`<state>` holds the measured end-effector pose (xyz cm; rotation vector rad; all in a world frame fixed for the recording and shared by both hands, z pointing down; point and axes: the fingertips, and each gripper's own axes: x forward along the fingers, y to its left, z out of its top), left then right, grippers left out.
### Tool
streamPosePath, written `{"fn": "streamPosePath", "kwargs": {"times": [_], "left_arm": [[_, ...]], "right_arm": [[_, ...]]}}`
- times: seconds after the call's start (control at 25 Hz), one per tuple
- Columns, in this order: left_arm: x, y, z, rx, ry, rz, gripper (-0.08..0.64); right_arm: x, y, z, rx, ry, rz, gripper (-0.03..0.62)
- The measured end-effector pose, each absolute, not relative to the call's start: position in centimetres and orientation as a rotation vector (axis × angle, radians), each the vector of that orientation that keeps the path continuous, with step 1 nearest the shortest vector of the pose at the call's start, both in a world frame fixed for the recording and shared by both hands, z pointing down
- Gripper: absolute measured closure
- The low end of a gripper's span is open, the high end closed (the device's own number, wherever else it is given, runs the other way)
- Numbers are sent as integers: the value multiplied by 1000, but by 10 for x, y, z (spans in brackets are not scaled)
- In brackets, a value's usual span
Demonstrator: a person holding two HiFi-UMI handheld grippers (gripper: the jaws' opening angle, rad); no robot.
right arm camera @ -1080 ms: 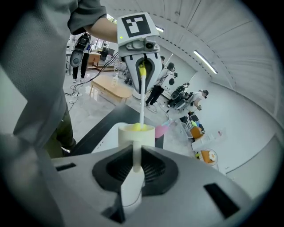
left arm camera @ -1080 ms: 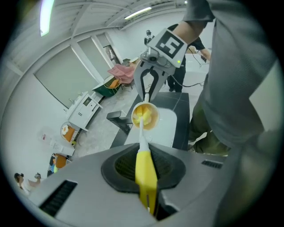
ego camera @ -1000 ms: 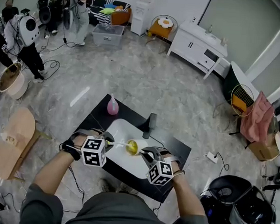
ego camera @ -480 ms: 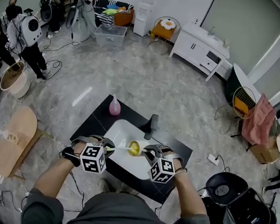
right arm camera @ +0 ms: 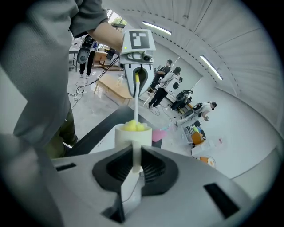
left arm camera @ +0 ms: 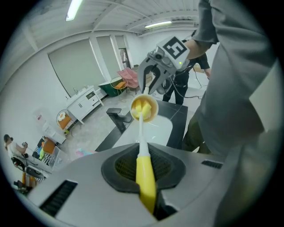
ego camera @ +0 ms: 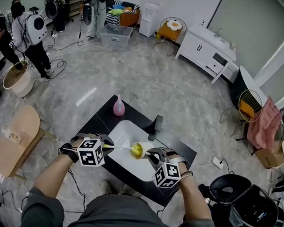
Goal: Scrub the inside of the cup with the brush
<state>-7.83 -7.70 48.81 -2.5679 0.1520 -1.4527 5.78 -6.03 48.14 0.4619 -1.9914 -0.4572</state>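
Left gripper (ego camera: pixel 105 145) pinches the yellow brush (ego camera: pixel 122 147), head inside the white cup (ego camera: pixel 140 150); right gripper (ego camera: pixel 152 157), to its right, pinches the cup's handle.

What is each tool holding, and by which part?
The left tool grips the brush by its yellow handle; right tool grips the cup by its handle.

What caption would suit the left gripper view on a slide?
The left gripper holds a yellow-handled brush inside the cup held by the right gripper.
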Motion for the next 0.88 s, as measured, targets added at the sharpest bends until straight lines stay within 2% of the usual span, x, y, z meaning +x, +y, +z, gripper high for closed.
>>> {"fn": "streamPosePath", "kwargs": {"times": [0.52,0.88], "left_arm": [[-68,-67,483,-2474,121,-1469,529],[-73,-62,499,-2608,132,-1464,531]], "right_arm": [[50,-50,506,345,-1939,-454,548],[60,-52,478,398,-1982,-469,548]]}}
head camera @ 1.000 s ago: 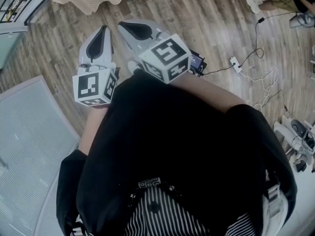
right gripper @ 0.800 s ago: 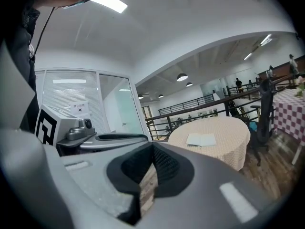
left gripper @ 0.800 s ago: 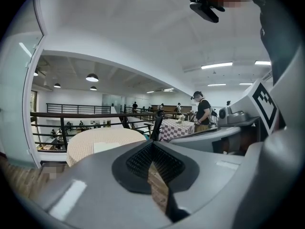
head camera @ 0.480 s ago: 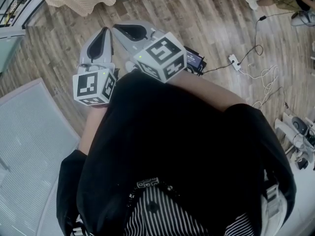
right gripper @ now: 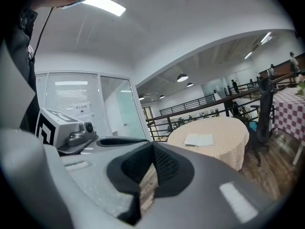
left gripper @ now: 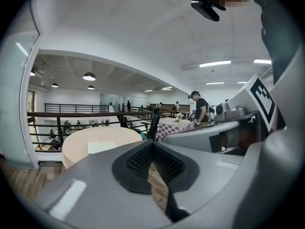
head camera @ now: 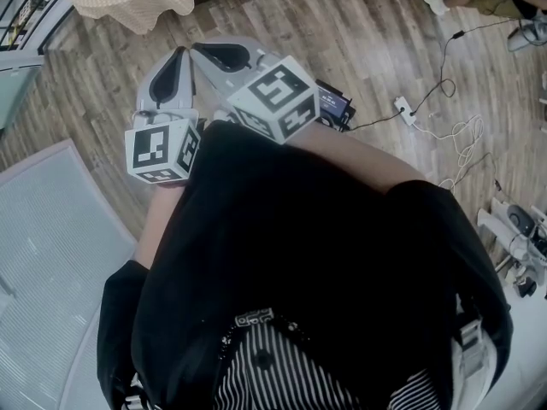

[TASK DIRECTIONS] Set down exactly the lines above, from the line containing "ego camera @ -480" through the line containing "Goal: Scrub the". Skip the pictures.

[OUTPUT FOR THIS EXERCISE]
ego camera @ -480 ms: 
right arm camera @ +0 ms: 
left arm camera @ +0 ms: 
ego camera @ +0 ms: 
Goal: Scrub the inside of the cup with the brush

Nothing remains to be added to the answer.